Tally how many lines in the data below include "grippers", then please reply with only that figure.
(Beginning of MATERIAL PROVIDED)
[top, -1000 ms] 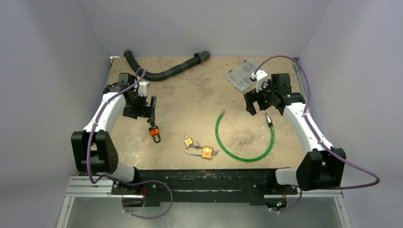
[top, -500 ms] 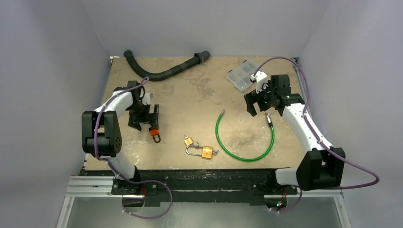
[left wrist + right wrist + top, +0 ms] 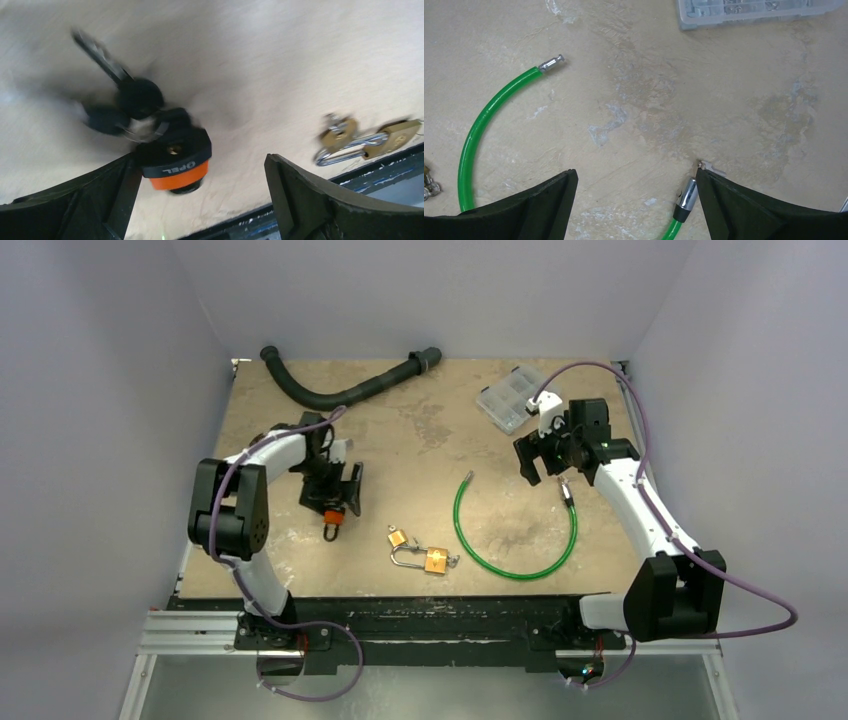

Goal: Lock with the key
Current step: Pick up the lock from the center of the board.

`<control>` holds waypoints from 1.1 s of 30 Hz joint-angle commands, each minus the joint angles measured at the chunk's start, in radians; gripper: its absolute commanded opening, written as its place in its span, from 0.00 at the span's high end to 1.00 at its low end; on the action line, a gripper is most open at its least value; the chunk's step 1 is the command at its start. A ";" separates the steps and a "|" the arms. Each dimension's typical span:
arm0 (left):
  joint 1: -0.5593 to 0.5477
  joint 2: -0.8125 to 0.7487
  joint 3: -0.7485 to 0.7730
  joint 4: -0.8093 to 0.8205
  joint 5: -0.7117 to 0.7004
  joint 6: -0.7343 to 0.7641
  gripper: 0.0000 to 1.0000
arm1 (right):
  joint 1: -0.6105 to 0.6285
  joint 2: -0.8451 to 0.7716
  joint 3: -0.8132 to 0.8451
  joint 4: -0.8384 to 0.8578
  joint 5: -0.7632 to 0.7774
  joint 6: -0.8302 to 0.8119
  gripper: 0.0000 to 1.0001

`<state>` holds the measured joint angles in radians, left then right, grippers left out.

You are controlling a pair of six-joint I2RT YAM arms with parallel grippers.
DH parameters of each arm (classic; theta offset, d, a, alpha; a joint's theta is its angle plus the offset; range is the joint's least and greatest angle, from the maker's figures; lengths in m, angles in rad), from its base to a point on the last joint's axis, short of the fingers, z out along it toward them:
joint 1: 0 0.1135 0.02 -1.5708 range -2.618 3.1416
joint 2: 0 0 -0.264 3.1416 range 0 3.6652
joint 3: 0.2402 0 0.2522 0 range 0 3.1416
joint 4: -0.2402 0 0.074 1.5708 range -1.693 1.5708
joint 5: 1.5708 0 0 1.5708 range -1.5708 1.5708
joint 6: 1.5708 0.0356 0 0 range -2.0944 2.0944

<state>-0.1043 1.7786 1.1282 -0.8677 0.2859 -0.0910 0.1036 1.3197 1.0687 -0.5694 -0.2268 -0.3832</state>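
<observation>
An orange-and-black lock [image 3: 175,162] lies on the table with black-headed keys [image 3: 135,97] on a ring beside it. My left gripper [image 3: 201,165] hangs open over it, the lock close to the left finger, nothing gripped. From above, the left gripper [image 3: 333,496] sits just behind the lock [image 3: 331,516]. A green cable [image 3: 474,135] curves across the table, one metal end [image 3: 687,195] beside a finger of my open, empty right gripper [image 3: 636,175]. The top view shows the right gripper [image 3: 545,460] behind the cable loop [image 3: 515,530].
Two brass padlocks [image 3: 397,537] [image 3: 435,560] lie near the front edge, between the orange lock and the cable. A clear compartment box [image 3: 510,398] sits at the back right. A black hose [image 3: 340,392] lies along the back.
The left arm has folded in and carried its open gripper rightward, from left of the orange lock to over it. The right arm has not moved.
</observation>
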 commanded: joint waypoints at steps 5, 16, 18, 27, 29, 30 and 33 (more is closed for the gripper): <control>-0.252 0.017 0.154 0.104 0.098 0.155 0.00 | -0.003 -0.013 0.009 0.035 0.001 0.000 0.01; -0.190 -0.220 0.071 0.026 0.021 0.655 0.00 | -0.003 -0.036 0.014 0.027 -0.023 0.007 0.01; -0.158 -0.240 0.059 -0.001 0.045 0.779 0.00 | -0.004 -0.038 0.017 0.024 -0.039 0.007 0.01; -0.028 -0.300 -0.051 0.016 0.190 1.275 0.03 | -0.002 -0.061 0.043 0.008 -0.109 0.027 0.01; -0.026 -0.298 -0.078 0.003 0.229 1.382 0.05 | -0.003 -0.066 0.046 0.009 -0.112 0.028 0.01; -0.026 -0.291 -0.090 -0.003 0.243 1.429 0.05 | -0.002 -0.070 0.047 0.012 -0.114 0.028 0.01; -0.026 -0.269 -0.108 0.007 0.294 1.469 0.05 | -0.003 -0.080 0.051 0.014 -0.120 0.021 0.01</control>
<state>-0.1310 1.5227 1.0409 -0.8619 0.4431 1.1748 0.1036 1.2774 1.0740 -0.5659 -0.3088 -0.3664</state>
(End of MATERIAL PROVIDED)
• _THE COMPLETED TASK_: 2